Nussdorfer appeared before the parliamentary Commission for National Communities on Thursday as the MPs discussed the implementation of the government's measures on bilinguality to present the part of her report for 2017 regarding minority rights.

Minority representatives had often pointed to the gap between rights being formally guaranteed while often not being fully implemented because of a variety of reasons, including a lack of bilingual staff on the coast, which is home to the Italian minority, and in Pomurje, where the Hungarian minority lives.

The commission also discussed a report on the implementation of government bilinguality measures for 2017, which had been compiled by a task force featuring representatives of several ministries as well as the Italian and Hungarian minorities.

The report says the measures were "successfully realized", with Alberto Scheriani, a representative of the Italian self-governing body from the coast, saying the attitude to Italian had been improving on the coast by the year.
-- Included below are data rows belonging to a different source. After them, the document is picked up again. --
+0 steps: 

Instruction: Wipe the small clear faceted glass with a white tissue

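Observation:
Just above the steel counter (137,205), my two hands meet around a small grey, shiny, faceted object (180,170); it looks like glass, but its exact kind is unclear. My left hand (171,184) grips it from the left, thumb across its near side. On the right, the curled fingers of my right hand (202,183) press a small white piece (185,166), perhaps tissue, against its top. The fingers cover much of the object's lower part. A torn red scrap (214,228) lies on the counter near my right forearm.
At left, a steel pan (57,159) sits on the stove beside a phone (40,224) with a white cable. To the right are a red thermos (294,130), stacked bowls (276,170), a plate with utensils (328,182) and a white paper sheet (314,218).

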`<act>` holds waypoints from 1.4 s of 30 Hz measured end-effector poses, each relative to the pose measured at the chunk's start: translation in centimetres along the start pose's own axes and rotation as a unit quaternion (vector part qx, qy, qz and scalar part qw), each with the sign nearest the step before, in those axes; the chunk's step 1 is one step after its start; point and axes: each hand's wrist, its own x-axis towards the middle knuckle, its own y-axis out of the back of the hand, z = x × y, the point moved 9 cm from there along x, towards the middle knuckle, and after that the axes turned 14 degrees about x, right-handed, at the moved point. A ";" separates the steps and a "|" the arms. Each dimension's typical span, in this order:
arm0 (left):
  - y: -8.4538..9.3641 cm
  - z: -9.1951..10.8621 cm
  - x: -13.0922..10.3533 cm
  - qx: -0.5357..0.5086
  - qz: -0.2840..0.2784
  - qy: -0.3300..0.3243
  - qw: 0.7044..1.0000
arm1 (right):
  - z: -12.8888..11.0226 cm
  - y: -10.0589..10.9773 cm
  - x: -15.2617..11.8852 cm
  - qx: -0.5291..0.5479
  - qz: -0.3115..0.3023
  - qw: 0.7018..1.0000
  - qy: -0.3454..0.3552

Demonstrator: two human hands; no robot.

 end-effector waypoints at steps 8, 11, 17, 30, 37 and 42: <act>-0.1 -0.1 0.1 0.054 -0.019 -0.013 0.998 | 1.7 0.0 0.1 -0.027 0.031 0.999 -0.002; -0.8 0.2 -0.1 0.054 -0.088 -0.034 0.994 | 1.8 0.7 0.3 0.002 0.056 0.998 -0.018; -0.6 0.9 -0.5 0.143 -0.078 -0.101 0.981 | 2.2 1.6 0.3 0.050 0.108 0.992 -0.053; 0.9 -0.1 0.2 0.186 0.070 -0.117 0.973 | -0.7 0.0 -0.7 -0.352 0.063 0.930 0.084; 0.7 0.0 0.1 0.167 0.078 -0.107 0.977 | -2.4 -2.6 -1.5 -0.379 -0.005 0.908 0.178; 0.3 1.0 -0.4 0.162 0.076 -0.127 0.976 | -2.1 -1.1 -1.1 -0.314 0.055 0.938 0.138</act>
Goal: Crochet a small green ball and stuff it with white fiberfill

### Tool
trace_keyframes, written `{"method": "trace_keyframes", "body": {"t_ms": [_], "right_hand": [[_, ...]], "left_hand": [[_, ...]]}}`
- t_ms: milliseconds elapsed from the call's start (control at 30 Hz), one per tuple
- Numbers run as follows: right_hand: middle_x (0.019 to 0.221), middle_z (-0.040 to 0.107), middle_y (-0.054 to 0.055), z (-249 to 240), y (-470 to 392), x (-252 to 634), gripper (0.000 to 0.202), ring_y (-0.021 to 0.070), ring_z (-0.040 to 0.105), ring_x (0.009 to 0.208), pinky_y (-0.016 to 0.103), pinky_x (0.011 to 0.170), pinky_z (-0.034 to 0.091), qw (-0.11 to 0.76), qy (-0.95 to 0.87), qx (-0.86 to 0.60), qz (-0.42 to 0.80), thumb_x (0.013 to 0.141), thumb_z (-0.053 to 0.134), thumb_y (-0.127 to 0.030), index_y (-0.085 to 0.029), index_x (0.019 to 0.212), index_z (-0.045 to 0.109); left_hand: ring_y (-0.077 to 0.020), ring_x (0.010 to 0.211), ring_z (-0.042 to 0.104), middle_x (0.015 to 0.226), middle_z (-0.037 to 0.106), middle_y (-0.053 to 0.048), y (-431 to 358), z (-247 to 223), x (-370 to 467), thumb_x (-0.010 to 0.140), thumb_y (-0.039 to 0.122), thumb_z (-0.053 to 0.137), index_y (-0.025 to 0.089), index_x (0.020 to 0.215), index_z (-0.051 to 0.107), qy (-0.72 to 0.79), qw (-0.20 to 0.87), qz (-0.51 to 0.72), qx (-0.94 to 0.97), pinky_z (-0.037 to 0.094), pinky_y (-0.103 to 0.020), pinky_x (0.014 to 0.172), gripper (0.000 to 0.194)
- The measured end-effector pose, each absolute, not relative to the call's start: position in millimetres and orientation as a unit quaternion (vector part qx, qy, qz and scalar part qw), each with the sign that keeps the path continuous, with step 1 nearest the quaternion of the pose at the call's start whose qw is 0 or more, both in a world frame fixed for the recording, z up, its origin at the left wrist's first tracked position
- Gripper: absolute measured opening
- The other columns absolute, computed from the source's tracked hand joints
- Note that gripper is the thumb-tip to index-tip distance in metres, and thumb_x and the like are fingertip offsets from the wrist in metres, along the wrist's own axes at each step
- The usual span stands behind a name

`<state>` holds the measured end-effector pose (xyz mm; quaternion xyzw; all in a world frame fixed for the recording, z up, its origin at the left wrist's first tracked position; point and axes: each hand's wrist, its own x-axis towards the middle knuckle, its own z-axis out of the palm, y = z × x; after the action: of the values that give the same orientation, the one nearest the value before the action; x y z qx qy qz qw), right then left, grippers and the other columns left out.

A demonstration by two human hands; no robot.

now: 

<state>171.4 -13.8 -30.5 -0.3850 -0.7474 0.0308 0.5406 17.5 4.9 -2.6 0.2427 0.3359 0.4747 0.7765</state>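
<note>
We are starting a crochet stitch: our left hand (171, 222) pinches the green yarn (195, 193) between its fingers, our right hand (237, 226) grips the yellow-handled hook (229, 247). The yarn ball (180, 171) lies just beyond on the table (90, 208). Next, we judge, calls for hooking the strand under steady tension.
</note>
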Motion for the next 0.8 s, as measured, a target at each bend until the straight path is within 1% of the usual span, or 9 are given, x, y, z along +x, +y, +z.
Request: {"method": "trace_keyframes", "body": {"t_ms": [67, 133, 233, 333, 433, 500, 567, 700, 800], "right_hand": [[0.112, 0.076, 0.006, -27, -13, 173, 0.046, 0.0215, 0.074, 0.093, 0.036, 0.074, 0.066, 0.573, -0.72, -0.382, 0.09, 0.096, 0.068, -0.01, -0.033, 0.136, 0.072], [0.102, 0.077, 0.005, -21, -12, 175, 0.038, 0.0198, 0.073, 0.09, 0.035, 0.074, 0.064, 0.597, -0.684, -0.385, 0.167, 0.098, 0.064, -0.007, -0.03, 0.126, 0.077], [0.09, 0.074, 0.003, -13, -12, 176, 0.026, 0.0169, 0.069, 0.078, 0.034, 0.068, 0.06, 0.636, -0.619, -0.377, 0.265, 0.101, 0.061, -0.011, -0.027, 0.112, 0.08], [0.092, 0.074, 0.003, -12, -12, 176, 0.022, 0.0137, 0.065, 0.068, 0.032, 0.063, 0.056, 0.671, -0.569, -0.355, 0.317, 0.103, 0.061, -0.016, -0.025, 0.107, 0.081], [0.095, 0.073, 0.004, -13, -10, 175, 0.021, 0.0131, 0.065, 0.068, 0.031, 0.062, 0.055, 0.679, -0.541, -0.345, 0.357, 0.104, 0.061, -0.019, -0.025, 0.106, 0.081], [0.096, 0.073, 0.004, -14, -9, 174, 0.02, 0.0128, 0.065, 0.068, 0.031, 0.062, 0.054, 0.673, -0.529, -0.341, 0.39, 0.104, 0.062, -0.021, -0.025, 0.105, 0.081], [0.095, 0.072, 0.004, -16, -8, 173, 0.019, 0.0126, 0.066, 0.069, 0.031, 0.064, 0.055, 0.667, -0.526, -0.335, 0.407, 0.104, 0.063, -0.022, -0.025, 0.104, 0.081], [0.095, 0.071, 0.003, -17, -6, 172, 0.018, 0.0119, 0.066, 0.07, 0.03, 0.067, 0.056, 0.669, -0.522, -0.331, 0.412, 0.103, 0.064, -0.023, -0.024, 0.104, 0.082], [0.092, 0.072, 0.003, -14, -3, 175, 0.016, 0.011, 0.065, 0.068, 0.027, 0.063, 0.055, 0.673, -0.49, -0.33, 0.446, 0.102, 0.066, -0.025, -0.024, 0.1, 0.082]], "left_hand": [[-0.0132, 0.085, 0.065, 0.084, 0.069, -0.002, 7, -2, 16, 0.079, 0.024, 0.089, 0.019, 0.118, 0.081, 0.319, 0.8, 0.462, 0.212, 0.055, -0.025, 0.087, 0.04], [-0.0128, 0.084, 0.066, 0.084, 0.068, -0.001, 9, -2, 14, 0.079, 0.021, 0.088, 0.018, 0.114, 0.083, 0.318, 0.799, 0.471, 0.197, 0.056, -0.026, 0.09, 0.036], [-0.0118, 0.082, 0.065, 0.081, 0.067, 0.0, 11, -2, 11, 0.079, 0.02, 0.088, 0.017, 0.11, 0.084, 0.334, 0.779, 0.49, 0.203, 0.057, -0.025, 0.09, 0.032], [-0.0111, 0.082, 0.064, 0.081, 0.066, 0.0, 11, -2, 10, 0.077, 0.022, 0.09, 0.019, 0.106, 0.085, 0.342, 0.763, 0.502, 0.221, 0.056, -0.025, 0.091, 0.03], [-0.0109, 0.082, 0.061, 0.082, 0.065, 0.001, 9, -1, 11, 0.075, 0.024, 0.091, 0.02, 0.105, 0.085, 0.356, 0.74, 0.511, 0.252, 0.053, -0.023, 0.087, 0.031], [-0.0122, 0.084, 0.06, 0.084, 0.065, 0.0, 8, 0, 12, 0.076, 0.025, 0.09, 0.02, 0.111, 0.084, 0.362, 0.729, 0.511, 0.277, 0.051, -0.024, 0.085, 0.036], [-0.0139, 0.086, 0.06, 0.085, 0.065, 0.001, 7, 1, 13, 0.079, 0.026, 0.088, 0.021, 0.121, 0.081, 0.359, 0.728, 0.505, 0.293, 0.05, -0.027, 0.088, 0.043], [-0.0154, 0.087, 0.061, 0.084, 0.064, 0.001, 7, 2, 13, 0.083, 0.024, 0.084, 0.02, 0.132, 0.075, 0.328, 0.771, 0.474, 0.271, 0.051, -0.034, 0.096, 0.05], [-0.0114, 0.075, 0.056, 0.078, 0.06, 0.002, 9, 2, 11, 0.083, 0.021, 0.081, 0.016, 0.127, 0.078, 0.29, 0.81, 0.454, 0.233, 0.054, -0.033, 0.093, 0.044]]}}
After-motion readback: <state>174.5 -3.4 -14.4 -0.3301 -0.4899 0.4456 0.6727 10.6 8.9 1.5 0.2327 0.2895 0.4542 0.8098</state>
Nevertheless, there is still a lot to do, with many issues pertaining to various forms that should be translated into the minority language, he added.

While many forms have been translated, it would be better if they were bilingual, said Ferenc Horvath, the MP for the Hungarian minority.

Judit Vida Törnar, a representative of the Hungarian self-governing unit from the Lendava municipality, complained that state institutions often failed to hire workers who could also speak Hungarian.

But Ljudmila Novak, an MP of the conservative New Slovenia (NSi), noted it would not be right to require that all Slovenians working for a state institution or a health community centre were able to speak Hungarian proficiently.